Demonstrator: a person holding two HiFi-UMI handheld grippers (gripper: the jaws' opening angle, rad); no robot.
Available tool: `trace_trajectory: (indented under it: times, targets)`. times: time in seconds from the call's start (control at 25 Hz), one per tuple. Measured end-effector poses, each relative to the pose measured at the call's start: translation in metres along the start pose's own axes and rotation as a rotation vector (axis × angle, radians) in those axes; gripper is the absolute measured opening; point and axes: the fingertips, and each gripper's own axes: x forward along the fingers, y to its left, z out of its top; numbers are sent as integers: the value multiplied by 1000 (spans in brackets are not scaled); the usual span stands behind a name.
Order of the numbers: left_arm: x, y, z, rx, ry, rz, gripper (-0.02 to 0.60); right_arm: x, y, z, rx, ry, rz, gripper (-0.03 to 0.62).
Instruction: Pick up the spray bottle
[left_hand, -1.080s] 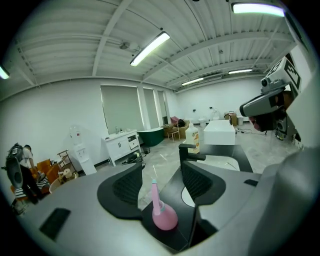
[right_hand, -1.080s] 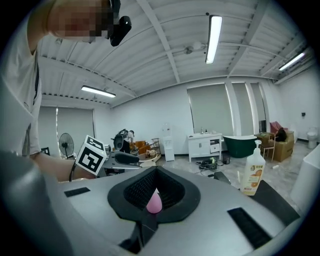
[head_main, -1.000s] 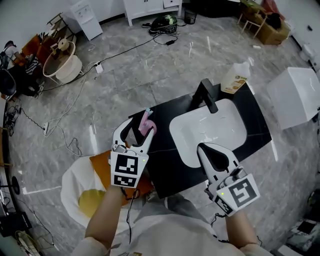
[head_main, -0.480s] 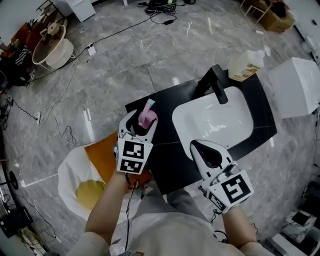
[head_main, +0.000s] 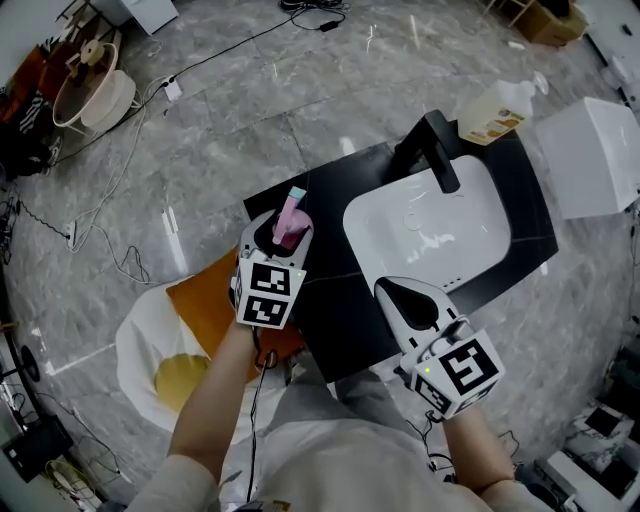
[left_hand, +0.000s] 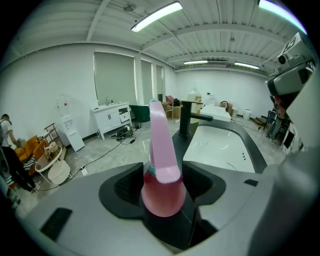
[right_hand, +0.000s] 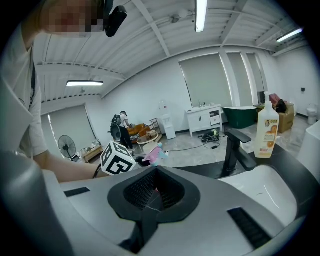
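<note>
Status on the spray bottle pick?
Left gripper shut on spray bottle; can't tell if lifted. Right gripper shut, empty, over counter. Nothing in the way.

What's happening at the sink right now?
A person works two handheld grippers at a black counter with a white sink. The left gripper has its jaws closed on the pink spray bottle, which stands upright near the counter's left end. Whether it's lifted yet can't be told. The right gripper is shut and empty, hovering over the counter's front edge by the sink.
</note>
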Motion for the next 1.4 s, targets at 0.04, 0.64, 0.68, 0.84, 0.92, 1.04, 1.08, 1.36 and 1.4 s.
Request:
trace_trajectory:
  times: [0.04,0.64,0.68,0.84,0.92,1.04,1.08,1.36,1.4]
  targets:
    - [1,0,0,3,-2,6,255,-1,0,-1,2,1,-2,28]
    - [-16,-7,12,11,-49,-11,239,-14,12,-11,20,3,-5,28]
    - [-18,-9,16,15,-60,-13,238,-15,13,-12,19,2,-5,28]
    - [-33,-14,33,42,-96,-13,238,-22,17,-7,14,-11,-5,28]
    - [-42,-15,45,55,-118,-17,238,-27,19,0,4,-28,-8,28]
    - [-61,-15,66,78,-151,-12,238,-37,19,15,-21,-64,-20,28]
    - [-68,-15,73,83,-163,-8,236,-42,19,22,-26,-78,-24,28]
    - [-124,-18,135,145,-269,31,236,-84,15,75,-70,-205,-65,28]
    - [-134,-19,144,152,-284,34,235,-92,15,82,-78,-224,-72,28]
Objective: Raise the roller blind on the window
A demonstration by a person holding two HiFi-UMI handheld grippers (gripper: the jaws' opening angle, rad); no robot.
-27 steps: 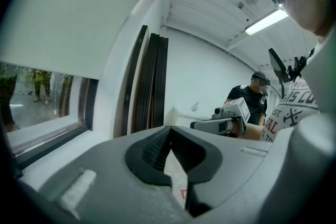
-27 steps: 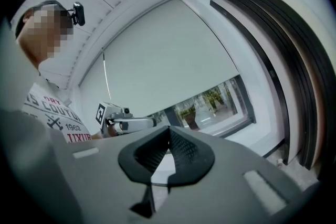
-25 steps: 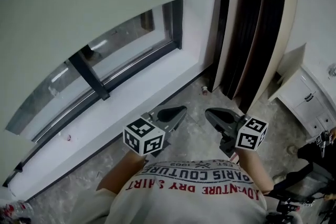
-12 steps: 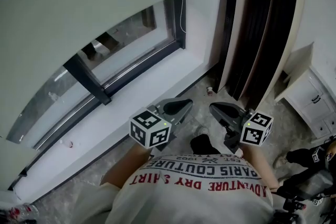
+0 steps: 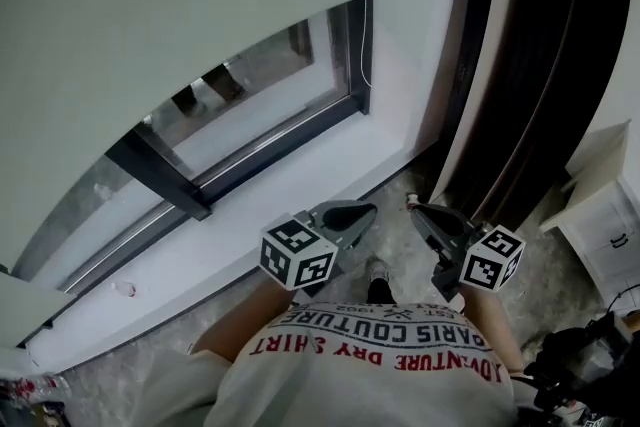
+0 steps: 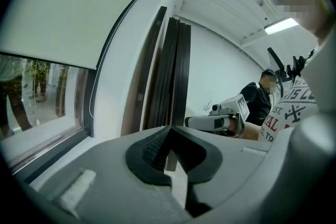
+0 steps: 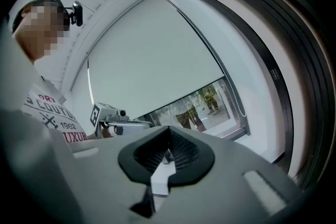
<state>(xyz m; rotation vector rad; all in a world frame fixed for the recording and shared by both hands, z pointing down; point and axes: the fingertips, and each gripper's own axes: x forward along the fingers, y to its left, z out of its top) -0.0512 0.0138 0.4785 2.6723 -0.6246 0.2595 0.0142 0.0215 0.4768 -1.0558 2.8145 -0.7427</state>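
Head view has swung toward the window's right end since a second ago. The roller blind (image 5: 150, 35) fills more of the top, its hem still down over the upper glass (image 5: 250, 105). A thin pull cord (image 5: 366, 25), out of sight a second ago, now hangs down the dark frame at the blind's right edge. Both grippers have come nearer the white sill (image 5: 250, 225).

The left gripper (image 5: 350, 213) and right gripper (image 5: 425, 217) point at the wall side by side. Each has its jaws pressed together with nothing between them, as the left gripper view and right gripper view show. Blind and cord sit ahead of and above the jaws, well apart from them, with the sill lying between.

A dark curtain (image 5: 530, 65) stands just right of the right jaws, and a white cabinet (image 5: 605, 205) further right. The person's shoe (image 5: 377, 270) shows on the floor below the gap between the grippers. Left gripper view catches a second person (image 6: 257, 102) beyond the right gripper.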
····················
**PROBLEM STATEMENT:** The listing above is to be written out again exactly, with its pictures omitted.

**FINISHED EXERCISE:**
Demonstrator: a person holding two HiFi-UMI handheld grippers (gripper: the jaws' opening angle, rad); no robot.
Available tool: `trace_trajectory: (indented under it: times, targets)`. times: time in seconds from the call's start (control at 25 Hz), one per tuple. Measured end-effector poses, each relative to the pose measured at the call's start: translation in metres along the start pose's own axes and rotation as a rotation vector (axis × angle, radians) in those axes; gripper is the absolute measured opening; point and axes: the fingertips, and each gripper's own axes: x forward along the fingers, y to its left, z out of its top; numbers are sent as integers: the value multiplied by 1000 (spans in brackets are not scaled); the usual span stands behind a name.
Order of the numbers: left_arm: x, y, z, rx, ry, rz, gripper (-0.02 to 0.60); right_arm: x, y, z, rx, ry, rz, gripper (-0.03 to 0.62).
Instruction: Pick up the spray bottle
[left_hand, -1.080s] 
[right_hand, -1.080s] 
[head_main, -1.000s] 
[head_main, -0.480s] 
[head_main, +0.000s] 
[left_hand, +0.000s] 
[right_hand, +0.000s] 
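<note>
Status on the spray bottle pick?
Left gripper shut on spray bottle; can't tell if lifted. Right gripper shut, empty, over counter. Nothing in the way.

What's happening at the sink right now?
A person works two handheld grippers at a black counter with a white sink. The left gripper has its jaws closed on the pink spray bottle, which stands upright near the counter's left end. Whether it's lifted yet can't be told. The right gripper is shut and empty, hovering over the counter's front edge by the sink.
</note>
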Motion for the next 1.4 s, targets at 0.04, 0.64, 0.68, 0.84, 0.92, 1.04, 1.08, 1.36 and 1.4 s.
Request:
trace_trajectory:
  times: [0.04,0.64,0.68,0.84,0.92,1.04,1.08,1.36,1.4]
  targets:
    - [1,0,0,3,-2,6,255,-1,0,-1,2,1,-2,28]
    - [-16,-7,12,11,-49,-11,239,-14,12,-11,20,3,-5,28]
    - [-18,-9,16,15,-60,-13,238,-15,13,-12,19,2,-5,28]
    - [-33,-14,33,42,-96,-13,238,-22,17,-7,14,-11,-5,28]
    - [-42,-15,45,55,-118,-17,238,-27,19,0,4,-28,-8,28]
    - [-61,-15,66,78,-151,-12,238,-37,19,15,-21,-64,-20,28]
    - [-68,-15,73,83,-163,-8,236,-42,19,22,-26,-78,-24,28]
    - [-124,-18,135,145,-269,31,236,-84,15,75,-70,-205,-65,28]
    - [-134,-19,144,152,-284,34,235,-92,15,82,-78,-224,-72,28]
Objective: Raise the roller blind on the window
A demonstration by a person holding two HiFi-UMI handheld grippers (gripper: the jaws' opening angle, rad); no robot.
-27 steps: 
-27 steps: 
-25 steps: 
-12 steps: 
+0 steps: 
+0 steps: 
+0 steps: 
<state>(xyz m; rotation vector rad; all in a world frame fixed for the recording and shared by both hands, z pointing down; point and axes: the fingertips, and each gripper's own axes: x forward along the fingers, y to its left, z out of its top) -0.0512 0.0138 0.4785 2.6723 -0.6246 0.2595 0.0142 0.0215 0.4768 -1.0558 2.8145 -0.7427</state>
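Head view has swung toward the window's right end since a second ago. The roller blind (image 5: 150, 35) fills more of the top, its hem still down over the upper glass (image 5: 250, 105). A thin pull cord (image 5: 366, 25), out of sight a second ago, now hangs down the dark frame at the blind's right edge. Both grippers have come nearer the white sill (image 5: 250, 225).

The left gripper (image 5: 350, 213) and right gripper (image 5: 425, 217) point at the wall side by side. Each has its jaws pressed together with nothing between them, as the left gripper view and right gripper view show. Blind and cord sit ahead of and above the jaws, well apart from them, with the sill lying between.

A dark curtain (image 5: 530, 65) stands just right of the right jaws, and a white cabinet (image 5: 605, 205) further right. The person's shoe (image 5: 377, 270) shows on the floor below the gap between the grippers. Left gripper view catches a second person (image 6: 257, 102) beyond the right gripper.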

The work on this exercise is done.